Where will members of my Book Club go? One American will go to her harbour side house not far from New York and another to her house on Lake Michigan. The Honorouble will go to her house in Cornwall, where all good pheasants go for the summer: alternatively they head to Salcombe or St Mawes in Devon, Blakeney or Brancaster in Norfolk, West Wittering near Chichester or Aldeburgh in Suffolk. Another will head to Wengen in the Swiss Alps, where they have a chalet. Another will go to the South of France, where her mother and sister have a house near St Tropez. Another will go to her cottage in Dorset. Another will go to Isle of Wight, off the south coast, where she holidayed as a child. Another will go to her house on Hayling Island, where she holidayed as a child. Another will stay in her Hampshire house. I will stay in my Hampshire house.
The Hurlingham is quiet as a mouse over the summer break, particularly in August. (We have spent a few summers there, treating it as our personal resort.)
It is the same in Manhattan and Paris. A mass exodus for the summer holidays.
In the days when our children were tots, we headed to either Cley-next-the sea in Norfolk with Nicky and John Barber’s growing clan (and the Tawney family) or to Salcombe with a number of families. Some always rented great houses in South Sands, like the pink fairy tale house, ‘The Malt’, out by the headlands and where they moored their fantastic boats. We, by comparison, went for the modest house in town and rented a basic boat with an outboard motor so that we could pootle around the estuary (hired boats are not allowed out through the heads to sea).
Geoff and I were keen to holiday there again, ever since the magical time we had with Stan and Bev, my parents, in 1996, when Hugo was six months and Anna two years. So in the August of 1997, that was where we headed, with a car laden with baby and toddler paraphernalia: all but the kitchen sink jammed into our station wagon (estate car).

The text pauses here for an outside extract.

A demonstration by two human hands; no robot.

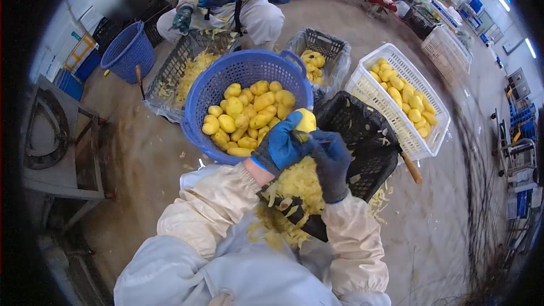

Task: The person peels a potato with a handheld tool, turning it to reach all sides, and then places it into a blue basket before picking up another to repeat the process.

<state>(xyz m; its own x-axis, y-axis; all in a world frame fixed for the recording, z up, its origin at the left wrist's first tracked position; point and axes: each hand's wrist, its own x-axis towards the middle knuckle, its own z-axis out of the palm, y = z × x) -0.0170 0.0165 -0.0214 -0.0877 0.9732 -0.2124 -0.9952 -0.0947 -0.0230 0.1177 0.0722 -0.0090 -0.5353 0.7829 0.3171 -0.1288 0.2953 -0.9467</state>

We also holidayed there again in the August of 1998.This time we shared a boat with our best buddies, the Glens. I was expecting a glamorous run- around. Instead the boat that Geoff hired, much to my initial disgust, was a large, blue, wooden barge. It was not in the least bit glamorous, but it was cool in its own way. It was named ‘Sheena’ and it weighed a ton. If the tide went out, there was no way the men could shift it off the sand into the water. We would have to stay put until the tide turned.

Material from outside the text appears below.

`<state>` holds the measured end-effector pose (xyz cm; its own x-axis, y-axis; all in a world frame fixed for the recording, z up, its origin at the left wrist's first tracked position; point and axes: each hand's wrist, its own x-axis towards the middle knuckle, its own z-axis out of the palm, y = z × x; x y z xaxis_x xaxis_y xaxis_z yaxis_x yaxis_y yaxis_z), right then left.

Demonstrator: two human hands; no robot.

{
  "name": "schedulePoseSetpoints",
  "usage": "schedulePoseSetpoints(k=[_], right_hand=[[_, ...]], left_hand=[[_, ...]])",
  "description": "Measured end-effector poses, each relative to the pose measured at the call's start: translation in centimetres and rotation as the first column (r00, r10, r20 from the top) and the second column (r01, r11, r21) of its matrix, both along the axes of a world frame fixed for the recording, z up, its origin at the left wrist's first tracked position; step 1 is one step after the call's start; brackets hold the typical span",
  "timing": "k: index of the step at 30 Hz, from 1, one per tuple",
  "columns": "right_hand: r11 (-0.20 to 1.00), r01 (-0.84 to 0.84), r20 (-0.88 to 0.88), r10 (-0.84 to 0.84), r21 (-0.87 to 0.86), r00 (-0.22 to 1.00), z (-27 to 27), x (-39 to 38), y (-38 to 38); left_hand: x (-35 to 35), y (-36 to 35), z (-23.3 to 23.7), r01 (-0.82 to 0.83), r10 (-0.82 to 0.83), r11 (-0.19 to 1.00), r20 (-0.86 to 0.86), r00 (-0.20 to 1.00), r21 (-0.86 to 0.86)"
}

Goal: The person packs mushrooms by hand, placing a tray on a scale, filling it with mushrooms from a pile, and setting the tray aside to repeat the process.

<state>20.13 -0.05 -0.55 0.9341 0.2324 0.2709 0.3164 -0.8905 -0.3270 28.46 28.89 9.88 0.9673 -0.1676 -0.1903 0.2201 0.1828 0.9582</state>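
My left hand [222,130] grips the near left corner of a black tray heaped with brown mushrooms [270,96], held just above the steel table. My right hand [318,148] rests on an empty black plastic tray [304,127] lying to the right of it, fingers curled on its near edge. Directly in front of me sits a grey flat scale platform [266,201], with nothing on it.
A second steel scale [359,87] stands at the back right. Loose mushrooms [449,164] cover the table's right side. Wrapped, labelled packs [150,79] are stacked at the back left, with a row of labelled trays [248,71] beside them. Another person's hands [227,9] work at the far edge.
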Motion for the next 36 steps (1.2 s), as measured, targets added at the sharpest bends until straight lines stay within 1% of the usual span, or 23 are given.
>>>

On our boat – Sheena – with the Glens
That very warm and sunny summer, we chugged around to the various beaches around the estuary, picnicking, crabbing, eating ice-creams, and building sand castles and moats.
It was too cold to swim without a wet suit, so the best you could do was paddle. I was frustrated to say the least. To be so near to clean, turquoise water and not be able to submerge yourself in it! The children were oblivious and frolicked away in the shallows.

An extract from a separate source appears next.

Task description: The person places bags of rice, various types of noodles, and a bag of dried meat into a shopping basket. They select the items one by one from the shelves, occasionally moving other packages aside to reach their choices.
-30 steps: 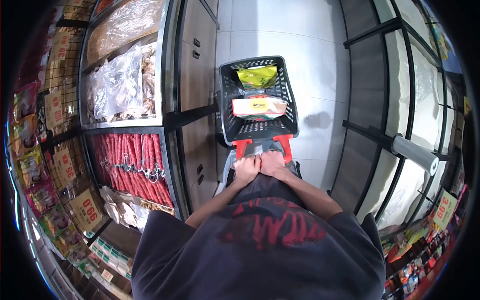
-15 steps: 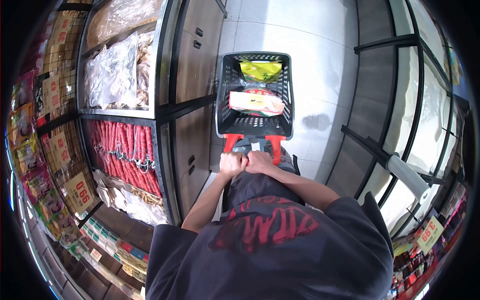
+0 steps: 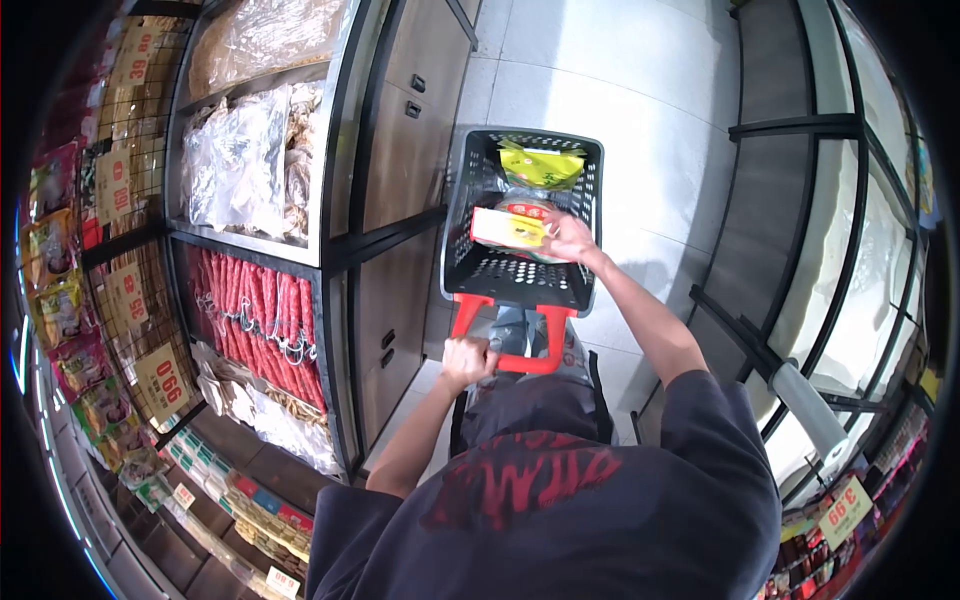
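My left hand is wrapped round the left side of the red handle of a dark grey shopping basket with perforated walls. Over the basket's right part, my right hand has its fingers spread, fingertips at the right end of a white and yellow box with red edges. Behind that box, partly covered by it, lies a round pack with a red label. A yellow-green bag stands against the far wall of the basket.
On the left, a case holds red sausages and plastic-covered dried goods above wooden cabinets. Dark-framed bins line the right side, with a roll of plastic bags mounted there. Pale floor tiles run ahead between them.
My right hand has let go of the red handle and reached forward into the basket beside the box. My left hand stays on the handle; the basket appears slightly lower and further right.
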`<state>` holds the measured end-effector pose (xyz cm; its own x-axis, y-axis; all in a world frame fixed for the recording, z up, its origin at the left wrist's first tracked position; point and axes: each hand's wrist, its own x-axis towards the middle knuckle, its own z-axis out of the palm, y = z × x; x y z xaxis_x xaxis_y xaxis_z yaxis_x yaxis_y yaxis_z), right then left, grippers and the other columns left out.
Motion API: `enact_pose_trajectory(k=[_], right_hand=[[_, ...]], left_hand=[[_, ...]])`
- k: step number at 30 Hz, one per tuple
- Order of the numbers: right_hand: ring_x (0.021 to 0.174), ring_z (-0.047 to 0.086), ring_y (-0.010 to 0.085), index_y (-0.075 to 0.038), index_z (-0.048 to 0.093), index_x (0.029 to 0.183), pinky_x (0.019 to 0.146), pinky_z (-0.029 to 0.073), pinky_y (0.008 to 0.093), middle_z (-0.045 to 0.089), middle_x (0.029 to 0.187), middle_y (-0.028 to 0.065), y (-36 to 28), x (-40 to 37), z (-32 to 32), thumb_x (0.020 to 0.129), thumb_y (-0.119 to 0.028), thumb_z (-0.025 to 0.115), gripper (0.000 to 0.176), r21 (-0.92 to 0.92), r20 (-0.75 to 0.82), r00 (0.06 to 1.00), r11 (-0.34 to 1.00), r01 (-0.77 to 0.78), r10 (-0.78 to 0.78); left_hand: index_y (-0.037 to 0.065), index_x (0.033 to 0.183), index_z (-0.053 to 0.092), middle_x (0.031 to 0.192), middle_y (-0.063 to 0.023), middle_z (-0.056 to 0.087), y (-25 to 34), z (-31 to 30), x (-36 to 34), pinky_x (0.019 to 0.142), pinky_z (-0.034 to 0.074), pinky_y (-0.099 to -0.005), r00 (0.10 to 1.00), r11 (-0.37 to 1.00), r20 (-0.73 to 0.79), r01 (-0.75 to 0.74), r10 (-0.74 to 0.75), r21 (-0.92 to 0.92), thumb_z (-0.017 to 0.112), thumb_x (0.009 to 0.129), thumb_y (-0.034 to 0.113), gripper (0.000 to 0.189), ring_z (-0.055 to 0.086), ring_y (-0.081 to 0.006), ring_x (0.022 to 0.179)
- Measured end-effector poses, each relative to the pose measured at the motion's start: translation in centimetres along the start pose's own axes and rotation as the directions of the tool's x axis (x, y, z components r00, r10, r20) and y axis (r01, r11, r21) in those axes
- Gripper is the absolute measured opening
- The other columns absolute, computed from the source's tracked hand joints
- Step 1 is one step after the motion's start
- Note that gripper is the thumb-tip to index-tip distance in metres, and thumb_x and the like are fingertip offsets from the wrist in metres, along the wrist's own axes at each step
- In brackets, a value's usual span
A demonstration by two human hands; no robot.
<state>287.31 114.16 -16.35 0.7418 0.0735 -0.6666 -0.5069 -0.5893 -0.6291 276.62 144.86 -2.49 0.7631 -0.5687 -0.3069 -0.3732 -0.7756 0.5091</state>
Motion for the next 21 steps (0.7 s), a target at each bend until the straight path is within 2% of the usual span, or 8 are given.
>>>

In the year between our two summer holidays in Salcombe, I had been very busy. I started working for Greg Hopp’s Chicago law firm in September, 1997: Blatt, Hammerfahr and Eaton, in their satellite office in the Lloyd’s building. We also began the first of many renovation projects on our Victorian house in Elms Crescent, in Clapham. And that would lead me back to Salcombe again and again.
Today I am heading back to London in time for tennis this morning.